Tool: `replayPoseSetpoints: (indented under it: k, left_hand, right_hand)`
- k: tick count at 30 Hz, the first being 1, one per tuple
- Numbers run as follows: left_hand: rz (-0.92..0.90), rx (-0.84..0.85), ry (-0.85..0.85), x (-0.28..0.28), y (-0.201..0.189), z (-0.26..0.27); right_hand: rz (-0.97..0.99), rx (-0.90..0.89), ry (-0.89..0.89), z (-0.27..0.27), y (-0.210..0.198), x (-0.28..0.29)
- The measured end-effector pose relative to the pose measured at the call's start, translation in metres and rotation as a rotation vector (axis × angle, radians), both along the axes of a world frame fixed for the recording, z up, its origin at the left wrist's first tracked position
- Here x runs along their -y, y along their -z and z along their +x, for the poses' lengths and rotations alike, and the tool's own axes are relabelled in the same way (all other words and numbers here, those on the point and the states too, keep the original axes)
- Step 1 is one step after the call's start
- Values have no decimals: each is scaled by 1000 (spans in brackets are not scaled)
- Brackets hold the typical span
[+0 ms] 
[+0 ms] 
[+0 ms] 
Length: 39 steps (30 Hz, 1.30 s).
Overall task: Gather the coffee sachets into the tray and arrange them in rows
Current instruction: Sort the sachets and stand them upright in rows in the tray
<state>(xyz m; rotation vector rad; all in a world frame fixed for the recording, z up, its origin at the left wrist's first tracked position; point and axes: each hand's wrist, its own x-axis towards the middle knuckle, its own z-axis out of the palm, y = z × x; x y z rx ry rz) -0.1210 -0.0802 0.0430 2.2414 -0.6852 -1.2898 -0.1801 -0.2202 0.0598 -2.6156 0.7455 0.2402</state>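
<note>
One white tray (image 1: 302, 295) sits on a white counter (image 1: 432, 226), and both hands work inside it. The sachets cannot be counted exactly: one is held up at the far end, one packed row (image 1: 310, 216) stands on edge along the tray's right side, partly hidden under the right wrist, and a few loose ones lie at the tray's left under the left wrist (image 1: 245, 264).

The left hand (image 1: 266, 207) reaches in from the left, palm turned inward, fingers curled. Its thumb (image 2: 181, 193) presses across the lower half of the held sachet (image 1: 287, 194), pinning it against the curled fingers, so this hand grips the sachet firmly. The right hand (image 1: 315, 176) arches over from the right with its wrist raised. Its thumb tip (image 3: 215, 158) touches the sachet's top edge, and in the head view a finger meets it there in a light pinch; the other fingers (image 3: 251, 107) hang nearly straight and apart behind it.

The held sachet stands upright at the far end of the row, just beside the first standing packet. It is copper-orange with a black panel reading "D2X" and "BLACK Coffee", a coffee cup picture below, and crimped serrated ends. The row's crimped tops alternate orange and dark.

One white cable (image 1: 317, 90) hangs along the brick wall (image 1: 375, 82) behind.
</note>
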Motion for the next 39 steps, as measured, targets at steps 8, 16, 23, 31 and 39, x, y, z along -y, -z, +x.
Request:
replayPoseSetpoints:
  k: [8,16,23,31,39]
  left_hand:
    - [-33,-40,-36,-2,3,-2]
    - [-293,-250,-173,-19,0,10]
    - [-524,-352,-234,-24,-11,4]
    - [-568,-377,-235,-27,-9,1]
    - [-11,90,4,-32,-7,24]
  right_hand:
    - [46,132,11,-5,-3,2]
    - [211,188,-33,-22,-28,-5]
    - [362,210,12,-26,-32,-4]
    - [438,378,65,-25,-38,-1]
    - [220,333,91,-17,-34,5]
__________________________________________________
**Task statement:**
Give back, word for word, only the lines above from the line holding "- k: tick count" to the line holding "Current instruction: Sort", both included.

**Reply:**
- k: tick count at 30 Hz, the first being 1, one per tuple
- Numbers run as follows: left_hand: rz (-0.92..0.90), rx (-0.84..0.85), ry (-0.85..0.85), x (-0.28..0.28), y (-0.201..0.189), z (-0.26..0.27); right_hand: rz (-0.97..0.99), rx (-0.90..0.89), ry (-0.89..0.89), z (-0.27..0.27), y (-0.210..0.198), x (-0.28..0.29)
- The measured end-effector pose relative to the pose measured at the call's start, translation in metres and rotation as a rotation vector (axis × angle, radians), both along the axes of a world frame fixed for the recording, z up, its origin at the left wrist's first tracked position
- Here x runs along their -y, y along their -z and z along their +x, for the poses' lengths and rotations alike, and the tool's own axes are relabelled in the same way (all other words and numbers here, those on the point and the states too, keep the original axes)
- Step 1 is one step after the call's start
- Values have no decimals: each is scaled by 1000 (spans in brackets are not scaled)
- Brackets hold the typical span
[+0 ms] 
[+0 ms] 
[+0 ms] 
Length: 39 steps (30 Hz, 1.30 s).
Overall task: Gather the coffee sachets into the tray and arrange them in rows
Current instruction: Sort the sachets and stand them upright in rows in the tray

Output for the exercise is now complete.